Zima łaskawa, są oszczędności, ale...
Tegoroczna zima okazała bardzo łaskawa. Mowa tu o ilości opadów śniegu w naszym regionie. Pługi czy piaskarki wyjeżdżały na drogi sporadycznie, dzięki czemu samorządy zaoszczędziły na akcji „Zima”. Przykładem powiat zduńskowolski czy powiat sieradzki.
- Ciepła zima z jednej strony cieszy jeśli chodzi o wydatki, ale z drugiej strony trochę martwi jeśli chodzi o zmiany klimatyczne. Na zimowe utrzymanie dróg mieliśmy przeznaczonych 650 tys. zł. Wydatkowanych została około 150 tys. zł i mamy pół miliona oszczędności, ale to są iluzoryczne oszczędności - powiedziała nam Hanna Iwaniuk, starosta zduńskowolski.
Choć udało się zaoszczędzić na odśnieżaniu powiatowych ulic, to samorząd ma sporo innych wydatków.
- Z tych zaoszczędzonych pieniędzy już sfinansowaliśmy dodatkowe roboty związane z trwającą przebudową ul. Opiesińskiej w Zduńskiej Woli.
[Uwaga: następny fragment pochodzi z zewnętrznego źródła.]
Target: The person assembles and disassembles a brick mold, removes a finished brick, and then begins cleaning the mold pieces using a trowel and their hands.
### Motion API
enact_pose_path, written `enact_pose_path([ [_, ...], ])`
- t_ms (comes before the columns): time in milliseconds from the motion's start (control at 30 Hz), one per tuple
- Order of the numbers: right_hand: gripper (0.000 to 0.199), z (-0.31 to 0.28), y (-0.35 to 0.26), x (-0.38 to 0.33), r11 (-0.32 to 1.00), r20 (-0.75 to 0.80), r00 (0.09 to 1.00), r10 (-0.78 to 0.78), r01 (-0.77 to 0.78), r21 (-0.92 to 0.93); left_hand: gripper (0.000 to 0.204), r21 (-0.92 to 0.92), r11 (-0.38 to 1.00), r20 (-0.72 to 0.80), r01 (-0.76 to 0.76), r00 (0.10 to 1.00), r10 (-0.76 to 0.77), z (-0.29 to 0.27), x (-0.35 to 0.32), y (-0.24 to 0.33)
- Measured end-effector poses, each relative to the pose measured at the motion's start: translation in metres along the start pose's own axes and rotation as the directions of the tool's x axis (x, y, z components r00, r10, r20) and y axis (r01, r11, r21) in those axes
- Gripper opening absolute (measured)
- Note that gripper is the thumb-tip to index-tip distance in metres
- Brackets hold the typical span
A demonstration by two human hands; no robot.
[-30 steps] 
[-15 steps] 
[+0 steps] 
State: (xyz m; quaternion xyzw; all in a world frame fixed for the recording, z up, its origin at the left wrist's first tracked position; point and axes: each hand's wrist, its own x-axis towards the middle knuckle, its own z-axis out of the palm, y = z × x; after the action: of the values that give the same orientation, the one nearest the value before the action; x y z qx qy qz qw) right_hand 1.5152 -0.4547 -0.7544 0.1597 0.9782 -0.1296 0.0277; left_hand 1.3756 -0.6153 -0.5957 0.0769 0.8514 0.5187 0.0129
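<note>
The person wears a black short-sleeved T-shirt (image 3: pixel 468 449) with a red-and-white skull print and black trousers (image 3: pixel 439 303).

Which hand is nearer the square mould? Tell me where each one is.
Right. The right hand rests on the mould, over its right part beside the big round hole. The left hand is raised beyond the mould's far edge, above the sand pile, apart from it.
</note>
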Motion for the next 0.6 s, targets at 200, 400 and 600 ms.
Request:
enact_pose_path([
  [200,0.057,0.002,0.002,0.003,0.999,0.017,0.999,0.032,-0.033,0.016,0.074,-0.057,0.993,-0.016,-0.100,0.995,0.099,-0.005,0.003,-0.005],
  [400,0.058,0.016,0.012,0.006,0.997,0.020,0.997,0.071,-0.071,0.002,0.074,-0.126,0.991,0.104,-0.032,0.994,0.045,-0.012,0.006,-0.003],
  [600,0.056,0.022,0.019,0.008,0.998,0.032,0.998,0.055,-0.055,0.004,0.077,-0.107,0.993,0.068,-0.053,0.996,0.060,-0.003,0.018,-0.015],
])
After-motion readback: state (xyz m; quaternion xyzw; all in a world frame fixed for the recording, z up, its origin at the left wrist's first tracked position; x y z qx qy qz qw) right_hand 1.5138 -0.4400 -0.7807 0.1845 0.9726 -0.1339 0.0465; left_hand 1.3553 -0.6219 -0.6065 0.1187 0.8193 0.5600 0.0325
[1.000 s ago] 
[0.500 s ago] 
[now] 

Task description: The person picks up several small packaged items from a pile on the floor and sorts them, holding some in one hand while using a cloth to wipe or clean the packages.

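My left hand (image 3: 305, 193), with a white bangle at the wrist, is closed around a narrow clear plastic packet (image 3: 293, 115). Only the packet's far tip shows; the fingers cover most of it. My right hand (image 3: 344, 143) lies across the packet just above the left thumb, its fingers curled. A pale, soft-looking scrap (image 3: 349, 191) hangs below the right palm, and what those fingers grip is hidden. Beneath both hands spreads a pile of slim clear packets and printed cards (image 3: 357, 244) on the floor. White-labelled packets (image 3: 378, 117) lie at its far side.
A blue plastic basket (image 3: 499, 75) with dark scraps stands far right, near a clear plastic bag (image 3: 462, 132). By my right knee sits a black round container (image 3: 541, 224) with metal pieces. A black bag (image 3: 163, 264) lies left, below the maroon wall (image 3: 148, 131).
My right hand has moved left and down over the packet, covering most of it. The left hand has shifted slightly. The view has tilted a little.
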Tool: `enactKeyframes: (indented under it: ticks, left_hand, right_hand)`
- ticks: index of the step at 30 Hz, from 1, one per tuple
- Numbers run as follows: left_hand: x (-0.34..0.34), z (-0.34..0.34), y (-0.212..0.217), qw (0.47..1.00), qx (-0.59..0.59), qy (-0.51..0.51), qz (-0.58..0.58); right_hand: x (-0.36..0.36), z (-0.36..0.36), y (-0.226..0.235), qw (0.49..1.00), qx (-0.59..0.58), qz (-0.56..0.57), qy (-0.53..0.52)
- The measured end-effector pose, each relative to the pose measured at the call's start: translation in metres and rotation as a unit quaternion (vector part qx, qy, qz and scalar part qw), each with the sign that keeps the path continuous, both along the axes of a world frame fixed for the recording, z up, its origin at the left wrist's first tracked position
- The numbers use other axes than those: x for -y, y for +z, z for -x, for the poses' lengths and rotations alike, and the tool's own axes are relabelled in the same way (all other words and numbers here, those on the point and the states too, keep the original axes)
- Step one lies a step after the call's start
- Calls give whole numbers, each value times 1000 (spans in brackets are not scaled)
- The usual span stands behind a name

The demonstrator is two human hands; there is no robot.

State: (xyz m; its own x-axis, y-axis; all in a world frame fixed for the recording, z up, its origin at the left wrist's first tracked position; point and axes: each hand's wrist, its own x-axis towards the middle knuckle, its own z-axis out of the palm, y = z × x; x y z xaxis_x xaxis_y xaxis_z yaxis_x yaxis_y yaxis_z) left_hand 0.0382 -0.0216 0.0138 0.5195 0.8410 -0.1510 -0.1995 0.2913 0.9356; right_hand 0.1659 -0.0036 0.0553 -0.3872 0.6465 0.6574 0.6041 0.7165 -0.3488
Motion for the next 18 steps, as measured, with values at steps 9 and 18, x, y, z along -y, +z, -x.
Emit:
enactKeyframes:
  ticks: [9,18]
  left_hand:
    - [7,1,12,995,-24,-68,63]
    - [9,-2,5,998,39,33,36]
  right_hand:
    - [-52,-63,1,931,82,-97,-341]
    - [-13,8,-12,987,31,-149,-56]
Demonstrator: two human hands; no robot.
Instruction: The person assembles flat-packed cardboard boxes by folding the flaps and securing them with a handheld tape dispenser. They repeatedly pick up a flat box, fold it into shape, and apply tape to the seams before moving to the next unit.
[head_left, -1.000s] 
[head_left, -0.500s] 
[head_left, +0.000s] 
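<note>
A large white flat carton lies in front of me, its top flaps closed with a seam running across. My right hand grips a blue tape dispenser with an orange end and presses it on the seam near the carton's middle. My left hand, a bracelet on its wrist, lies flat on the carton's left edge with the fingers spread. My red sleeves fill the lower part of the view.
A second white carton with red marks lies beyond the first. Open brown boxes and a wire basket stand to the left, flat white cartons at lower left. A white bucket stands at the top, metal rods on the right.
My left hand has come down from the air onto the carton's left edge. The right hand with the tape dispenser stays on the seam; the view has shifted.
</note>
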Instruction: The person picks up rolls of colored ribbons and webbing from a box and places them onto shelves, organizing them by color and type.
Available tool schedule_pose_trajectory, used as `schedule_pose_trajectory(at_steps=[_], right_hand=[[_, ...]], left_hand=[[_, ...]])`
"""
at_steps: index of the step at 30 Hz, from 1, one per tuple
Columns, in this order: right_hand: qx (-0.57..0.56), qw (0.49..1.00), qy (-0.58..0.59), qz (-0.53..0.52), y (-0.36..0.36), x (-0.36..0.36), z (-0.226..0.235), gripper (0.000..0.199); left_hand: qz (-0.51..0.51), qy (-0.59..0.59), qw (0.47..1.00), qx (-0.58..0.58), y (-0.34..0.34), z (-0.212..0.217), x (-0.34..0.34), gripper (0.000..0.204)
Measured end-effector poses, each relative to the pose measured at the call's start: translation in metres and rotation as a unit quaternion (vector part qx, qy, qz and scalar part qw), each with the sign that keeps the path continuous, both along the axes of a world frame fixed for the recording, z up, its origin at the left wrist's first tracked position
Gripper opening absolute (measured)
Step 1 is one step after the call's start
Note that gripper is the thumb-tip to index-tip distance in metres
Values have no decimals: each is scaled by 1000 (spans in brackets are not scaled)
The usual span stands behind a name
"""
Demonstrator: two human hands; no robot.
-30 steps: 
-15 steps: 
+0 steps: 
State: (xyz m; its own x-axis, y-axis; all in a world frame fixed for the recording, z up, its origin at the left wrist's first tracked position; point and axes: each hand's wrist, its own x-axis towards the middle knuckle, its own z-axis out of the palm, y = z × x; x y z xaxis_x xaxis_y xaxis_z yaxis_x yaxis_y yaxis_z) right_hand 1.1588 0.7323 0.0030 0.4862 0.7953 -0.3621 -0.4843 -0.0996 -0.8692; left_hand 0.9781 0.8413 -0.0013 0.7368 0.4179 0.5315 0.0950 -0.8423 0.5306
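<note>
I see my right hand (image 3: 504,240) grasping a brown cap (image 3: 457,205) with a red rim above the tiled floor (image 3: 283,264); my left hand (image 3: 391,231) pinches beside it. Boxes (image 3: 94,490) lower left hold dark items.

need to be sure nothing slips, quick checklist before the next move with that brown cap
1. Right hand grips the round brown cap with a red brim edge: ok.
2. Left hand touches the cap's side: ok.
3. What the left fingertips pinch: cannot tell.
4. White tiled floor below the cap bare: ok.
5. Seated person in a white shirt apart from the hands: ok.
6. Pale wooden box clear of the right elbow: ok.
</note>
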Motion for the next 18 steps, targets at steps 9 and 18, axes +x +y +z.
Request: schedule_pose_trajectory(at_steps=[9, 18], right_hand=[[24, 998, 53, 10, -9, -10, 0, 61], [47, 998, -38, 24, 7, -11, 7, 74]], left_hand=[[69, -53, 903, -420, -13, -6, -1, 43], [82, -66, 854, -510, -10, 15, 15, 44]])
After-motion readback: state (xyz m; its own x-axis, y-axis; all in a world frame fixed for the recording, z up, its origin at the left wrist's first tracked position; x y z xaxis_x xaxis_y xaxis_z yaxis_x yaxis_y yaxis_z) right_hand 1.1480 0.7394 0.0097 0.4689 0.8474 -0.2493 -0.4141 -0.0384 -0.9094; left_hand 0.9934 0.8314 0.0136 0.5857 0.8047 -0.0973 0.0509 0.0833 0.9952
Część z tych oszczędności zostało wydatkowanych właśnie na ten cel, natomiast nad resztą będziemy się zastanawiać. Potrzeb jest bardzo dużo. Trudno jest nam powiedzieć jakie będą wpływy do naszego budżetu (…) W tej chwili jesteśmy oczywiście skupieni na walce z koronawirusem, na przeciwdziałaniu zakażeniom Covid-19 i tutaj rzucamy wszystkie siły i środki - dodaje starosta Iwaniuk.
Natomiast w powiecie sieradzkim oszczędności z tytułu łagodnej zimy są szacowane na 300 tys. zł. Te pieniądze mają już swoje przeznaczenie.
- Mamy sporo dróg, po których jeździ dużo ciężarówek. To powoduje, że są takie miejsca, gdzie poważnym uszkodzeniom uległy w okresie zimowym pobocza. Z myślą o bezpieczeństwie użytkowników dróg musimy to wszystko naprawić. Za zaoszczędzone pieniądze kupimy więc tłuczeń na pobocza - wyjaśnia Mariusz Bądzior, starosta sieradzki.
Roboty naprawcze na sieradzkich drogach powiatowych po zimie powinny ruszyć pełną parą w maju.